*YOUR GOAL:*
Using the entries that follow, give the number of lines containing the string "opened". Write nothing besides that number.

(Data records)
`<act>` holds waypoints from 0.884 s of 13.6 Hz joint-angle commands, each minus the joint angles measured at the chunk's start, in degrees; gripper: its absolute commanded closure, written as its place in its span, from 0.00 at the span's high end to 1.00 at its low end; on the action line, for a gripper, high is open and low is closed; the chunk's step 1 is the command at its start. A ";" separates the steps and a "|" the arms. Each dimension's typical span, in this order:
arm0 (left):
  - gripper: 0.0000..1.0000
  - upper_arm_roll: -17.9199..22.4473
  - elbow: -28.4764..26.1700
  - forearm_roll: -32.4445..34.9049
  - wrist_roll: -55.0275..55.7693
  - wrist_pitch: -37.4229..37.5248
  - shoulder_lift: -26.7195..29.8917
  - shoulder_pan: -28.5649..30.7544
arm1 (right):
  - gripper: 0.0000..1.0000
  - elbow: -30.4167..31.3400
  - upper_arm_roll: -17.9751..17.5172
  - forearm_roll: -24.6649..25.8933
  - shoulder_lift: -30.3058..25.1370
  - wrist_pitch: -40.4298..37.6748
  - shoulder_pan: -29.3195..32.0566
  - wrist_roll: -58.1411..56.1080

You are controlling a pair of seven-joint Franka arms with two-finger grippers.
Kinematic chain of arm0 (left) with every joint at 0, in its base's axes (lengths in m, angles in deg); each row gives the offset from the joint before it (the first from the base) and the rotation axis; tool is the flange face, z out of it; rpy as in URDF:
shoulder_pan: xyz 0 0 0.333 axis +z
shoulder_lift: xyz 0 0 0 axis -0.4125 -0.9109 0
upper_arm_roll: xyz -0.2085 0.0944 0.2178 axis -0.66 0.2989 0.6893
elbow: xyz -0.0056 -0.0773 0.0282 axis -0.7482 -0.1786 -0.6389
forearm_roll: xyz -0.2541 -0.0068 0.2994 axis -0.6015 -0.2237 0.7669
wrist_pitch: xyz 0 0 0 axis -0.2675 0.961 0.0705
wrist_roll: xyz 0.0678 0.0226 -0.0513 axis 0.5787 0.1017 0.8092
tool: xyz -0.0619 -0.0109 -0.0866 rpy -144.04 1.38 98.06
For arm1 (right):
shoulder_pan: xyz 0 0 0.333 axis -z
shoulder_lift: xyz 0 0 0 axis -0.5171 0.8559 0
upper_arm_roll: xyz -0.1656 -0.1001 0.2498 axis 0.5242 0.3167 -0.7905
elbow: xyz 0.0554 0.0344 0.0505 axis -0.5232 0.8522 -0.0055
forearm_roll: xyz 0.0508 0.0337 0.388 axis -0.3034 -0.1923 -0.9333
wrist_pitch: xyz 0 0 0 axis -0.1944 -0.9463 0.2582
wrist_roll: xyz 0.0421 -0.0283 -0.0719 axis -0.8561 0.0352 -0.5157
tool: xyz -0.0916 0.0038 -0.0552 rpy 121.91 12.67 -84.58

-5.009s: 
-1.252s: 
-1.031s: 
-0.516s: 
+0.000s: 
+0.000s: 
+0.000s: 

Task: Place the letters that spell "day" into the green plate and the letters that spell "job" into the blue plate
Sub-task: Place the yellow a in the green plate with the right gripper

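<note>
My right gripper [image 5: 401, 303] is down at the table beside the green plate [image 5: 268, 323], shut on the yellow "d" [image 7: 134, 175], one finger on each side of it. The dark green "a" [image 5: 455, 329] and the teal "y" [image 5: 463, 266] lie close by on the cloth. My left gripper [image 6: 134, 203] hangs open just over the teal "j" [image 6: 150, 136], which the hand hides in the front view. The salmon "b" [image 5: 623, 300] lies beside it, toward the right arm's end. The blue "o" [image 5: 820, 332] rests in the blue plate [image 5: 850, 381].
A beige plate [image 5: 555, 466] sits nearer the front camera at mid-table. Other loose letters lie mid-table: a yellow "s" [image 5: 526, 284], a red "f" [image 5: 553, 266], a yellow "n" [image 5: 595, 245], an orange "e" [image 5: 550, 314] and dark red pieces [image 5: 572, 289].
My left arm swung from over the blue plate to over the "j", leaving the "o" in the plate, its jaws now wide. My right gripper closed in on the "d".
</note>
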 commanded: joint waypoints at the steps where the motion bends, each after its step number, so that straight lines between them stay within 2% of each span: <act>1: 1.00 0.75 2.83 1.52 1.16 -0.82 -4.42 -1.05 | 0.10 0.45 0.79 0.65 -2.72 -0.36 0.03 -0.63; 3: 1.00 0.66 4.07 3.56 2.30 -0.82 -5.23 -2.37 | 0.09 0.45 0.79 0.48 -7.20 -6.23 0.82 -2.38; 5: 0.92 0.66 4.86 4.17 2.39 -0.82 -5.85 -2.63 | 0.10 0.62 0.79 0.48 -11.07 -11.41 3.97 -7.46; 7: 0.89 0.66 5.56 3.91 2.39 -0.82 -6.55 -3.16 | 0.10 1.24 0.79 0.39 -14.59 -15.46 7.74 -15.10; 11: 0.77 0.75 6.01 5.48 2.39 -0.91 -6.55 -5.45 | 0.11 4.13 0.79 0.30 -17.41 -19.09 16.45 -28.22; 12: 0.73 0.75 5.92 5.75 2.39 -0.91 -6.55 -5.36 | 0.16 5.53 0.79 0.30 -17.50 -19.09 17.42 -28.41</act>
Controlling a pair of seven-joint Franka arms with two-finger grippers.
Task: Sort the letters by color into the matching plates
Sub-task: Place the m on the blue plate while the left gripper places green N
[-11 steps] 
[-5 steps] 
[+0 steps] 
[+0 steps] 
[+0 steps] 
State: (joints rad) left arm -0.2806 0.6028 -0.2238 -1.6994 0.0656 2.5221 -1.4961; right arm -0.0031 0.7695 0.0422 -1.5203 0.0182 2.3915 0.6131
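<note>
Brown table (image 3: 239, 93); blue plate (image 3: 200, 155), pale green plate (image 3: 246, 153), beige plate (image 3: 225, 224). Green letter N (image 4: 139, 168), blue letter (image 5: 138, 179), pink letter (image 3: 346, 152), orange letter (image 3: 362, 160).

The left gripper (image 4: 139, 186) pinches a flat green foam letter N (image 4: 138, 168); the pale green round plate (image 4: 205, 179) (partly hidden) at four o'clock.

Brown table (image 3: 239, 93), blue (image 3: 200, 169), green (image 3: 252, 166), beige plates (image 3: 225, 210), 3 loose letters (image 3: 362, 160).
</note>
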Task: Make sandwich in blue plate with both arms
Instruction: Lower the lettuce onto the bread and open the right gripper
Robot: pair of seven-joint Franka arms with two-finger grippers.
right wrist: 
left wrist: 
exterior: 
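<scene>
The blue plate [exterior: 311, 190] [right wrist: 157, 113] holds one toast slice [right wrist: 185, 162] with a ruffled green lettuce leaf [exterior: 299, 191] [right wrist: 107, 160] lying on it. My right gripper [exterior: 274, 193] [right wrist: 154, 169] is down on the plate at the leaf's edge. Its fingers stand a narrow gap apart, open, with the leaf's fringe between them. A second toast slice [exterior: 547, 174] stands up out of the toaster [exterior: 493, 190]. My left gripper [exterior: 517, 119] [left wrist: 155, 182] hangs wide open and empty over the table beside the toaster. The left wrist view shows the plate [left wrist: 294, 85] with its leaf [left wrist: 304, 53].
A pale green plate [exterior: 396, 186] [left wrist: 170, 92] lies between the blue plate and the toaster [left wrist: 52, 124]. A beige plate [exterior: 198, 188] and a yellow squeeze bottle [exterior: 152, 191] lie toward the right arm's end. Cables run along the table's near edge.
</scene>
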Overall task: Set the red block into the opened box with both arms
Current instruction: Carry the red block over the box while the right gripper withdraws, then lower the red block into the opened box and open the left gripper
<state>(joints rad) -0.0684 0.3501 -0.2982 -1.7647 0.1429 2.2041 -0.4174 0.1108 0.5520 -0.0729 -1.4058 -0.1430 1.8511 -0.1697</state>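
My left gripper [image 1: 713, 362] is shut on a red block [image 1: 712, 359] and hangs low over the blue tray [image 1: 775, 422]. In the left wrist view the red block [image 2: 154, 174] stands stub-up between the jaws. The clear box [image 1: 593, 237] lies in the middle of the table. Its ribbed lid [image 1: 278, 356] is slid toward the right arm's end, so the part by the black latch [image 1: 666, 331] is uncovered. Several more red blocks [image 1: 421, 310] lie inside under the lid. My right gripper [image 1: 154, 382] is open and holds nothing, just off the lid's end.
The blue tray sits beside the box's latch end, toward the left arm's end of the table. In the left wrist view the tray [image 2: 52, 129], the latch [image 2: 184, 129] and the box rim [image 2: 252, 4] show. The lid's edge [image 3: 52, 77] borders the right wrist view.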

*SOLUTION:*
2